Ithlas frissonna imperceptiblement, mais se retint de reculer. Il avait l’habitude de subir la colère de son père.
— C’est ce que j’ai fait. J’ai ordonné aux troupes d’empêcher quiconque de s’évader sous peine de le tuer. Mais… Mais…. bégaya-t-il lorsqu’il vit Noros pencher sa tête sur le côté, affichant un air interrogateur et cruel à la fois. Mais Aïdas a envoyé des renforts, reprit-il, beaucoup de renforts, nous n’avons rien pu faire. On a dû se replier, sinon c’était nous qui étions transformé en morceaux de viandes, souffla-t-il.
— Se replier… dit Noros
— J’ai fait ce que je pensais de mieux pour le Royaume ! Nous aurions perdu trop de guerriers si nous étions restés combattre...
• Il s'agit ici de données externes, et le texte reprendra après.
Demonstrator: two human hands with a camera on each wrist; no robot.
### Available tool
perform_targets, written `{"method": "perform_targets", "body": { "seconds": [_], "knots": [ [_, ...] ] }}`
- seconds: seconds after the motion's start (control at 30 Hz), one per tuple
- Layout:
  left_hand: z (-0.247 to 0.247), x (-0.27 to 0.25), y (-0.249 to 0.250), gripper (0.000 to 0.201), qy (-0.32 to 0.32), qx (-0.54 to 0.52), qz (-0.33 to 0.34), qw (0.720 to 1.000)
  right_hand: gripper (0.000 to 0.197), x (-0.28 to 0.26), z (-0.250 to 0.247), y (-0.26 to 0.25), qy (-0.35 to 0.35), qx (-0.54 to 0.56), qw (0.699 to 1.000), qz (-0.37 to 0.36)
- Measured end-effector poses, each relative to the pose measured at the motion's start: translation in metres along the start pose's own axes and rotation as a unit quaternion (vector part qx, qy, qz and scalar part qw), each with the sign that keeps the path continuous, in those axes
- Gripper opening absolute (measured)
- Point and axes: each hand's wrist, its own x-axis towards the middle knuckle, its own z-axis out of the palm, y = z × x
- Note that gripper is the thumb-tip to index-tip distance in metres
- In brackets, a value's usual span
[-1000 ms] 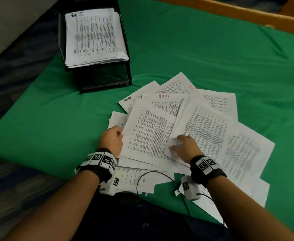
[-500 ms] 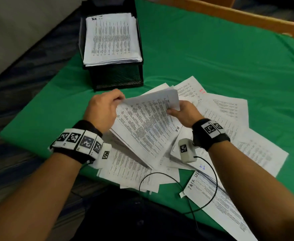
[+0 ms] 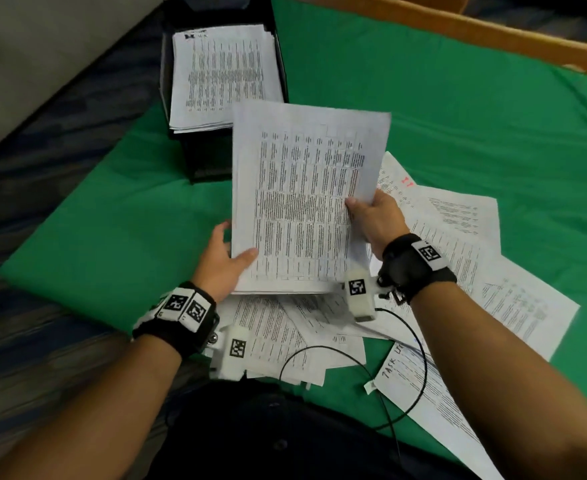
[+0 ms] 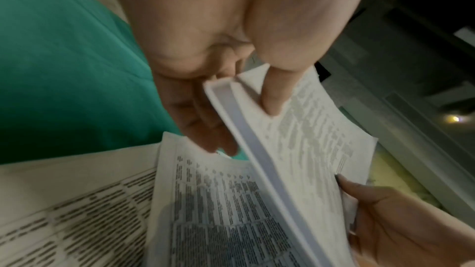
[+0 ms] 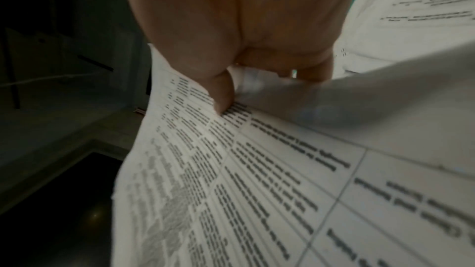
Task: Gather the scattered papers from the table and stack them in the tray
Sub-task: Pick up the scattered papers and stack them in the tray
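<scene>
Both hands hold a bundle of printed sheets point(image 3: 302, 199) up above the green table. My left hand point(image 3: 228, 254) grips its lower left corner, thumb on top point(image 4: 270, 96) and fingers underneath. My right hand point(image 3: 371, 216) pinches the right edge, thumb on the printed face point(image 5: 223, 96). More scattered papers point(image 3: 458, 244) lie spread on the cloth below and to the right. The black tray point(image 3: 202, 161) stands at the far left, holding a stack of printed pages point(image 3: 222, 74).
The green cloth point(image 3: 458, 116) covers the table, with a wooden edge point(image 3: 458, 26) along the back. A black cable point(image 3: 320, 348) loops over the near papers. A sheet with handwriting point(image 3: 420, 386) lies at the near right. Dark patterned floor lies to the left.
The hands have lifted a bundle of sheets off the pile, squared it flat facing me, and carried it up toward the tray.
</scene>
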Motion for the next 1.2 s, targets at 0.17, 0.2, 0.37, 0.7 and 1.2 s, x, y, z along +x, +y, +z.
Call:
{"method": "perform_targets", "body": {
  "seconds": [0.17, 0.2, 0.37, 0.7, 1.2],
  "knots": [
    [-0.005, 0.003, 0.0, 0.038, 0.061, 0.024, 0.018, 0.998, 0.054, -0.007, -0.005, 0.029, 0.013, -0.129, 0.99, 0.049],
    [-0.006, 0.004, 0.001, 0.039, 0.074, 0.012, 0.024, 0.997, 0.063, -0.011, -0.008, 0.037, 0.014, -0.173, 0.983, 0.058],
    [-0.001, 0.007, -0.003, 0.038, 0.095, -0.008, 0.036, 0.995, 0.066, -0.042, -0.021, 0.058, 0.123, -0.251, 0.96, 0.012],
    [0.023, 0.008, 0.007, 0.033, 0.082, -0.053, 0.045, 0.994, 0.066, -0.075, -0.015, 0.008, -0.091, -0.003, 0.994, 0.056],
    [0.003, -0.023, 0.138, 0.047, 0.082, 0.408, 0.429, 0.802, 0.017, -0.082, -0.025, -0.166, -0.088, -0.495, 0.765, -0.404]
  ]
}}
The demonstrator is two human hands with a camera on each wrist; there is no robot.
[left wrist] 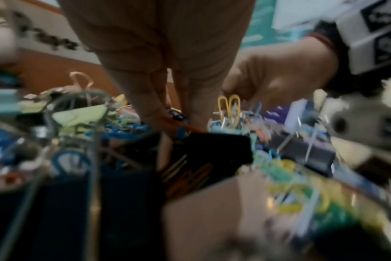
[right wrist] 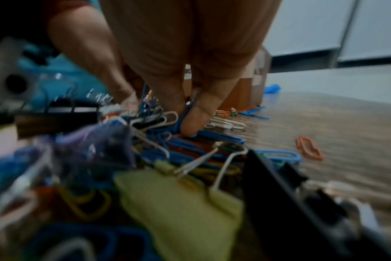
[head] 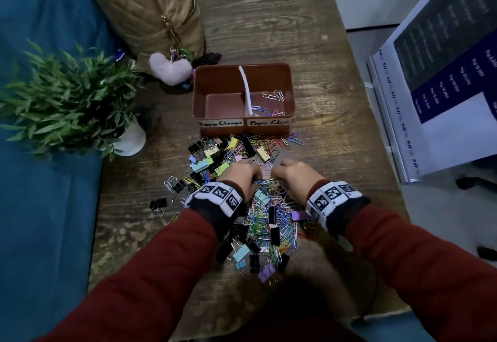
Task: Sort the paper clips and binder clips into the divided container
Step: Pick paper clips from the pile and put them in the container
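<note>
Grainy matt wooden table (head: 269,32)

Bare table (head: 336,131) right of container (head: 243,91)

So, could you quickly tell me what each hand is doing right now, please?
Left hand: fingers down in the mixed pile of coloured clips; grip cannot be told.
Right hand: pinching a blue wire paper clip.

Wooden table (head: 269,18) bearing a potted plant (head: 67,99) at left, a quilted tan bag (head: 150,5) with a pink heart charm (head: 168,68); right, apparently a printed display board (head: 443,72).
</note>
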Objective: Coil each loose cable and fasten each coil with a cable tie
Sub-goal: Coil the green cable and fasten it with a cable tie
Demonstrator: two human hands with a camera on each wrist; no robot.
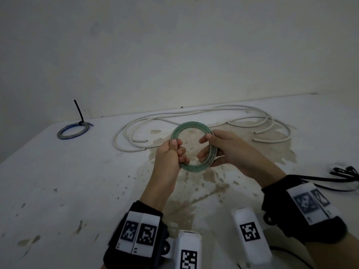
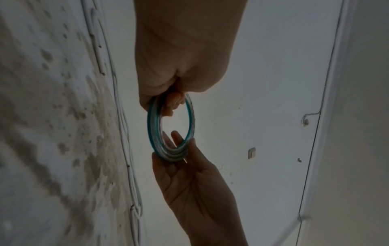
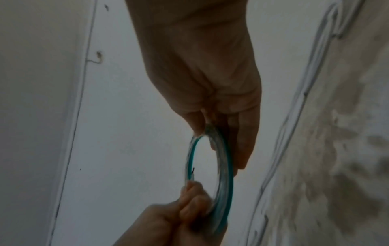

— Ne m’interrompt pas et baisse le ton ! Aïdas contrecarre tous mes plans, toutes mes attaques, à se demander si nous n’avons pas un espion bien placé dans nos rangs! Je ne conquerrai jamais tous les Royaumes tant qu’il vivra… Il faut le tuer !
— Calme-toi, intervint Malys. On trouvera un moyen. Ne t’acharne pas sur ton fils, il a fait ce qu’il fallait. Si un espion se trouve bel et bien parmi nous, il ne fera pas long feu. Tu sais très bien que la délation est encouragée, le premier qui le découvrira n’hésitera pas à courir nous prévenir.
Noros acquiesça en silence. Ithlas remercia à peine sa mère du regard pour cet appui, conscient qu’elle avait agi ainsi dans le seul but de pouvoir obtenir quelque chose de lui plus tard.
— Bien, lâcha enfin l’Empereur. Réorganise les troupes, Ithlas, et veille à ce que tous nos guerriers sans exception soient disponibles et en état. Les jeunes rentreront désormais dans l’armée dès dix ans. Je veux que les guérisseurs travaillent plus, les forgerons aussi. Je veux la meilleure armée et ce, pour la Grande Lune d’Hiver. D’ici-là, j’aurais trouvé le moyen de détruire Aïdas. Pour de bon.
— Oui, mon père, dit le fils de l’Empereur Noir avant de se retirer promptement.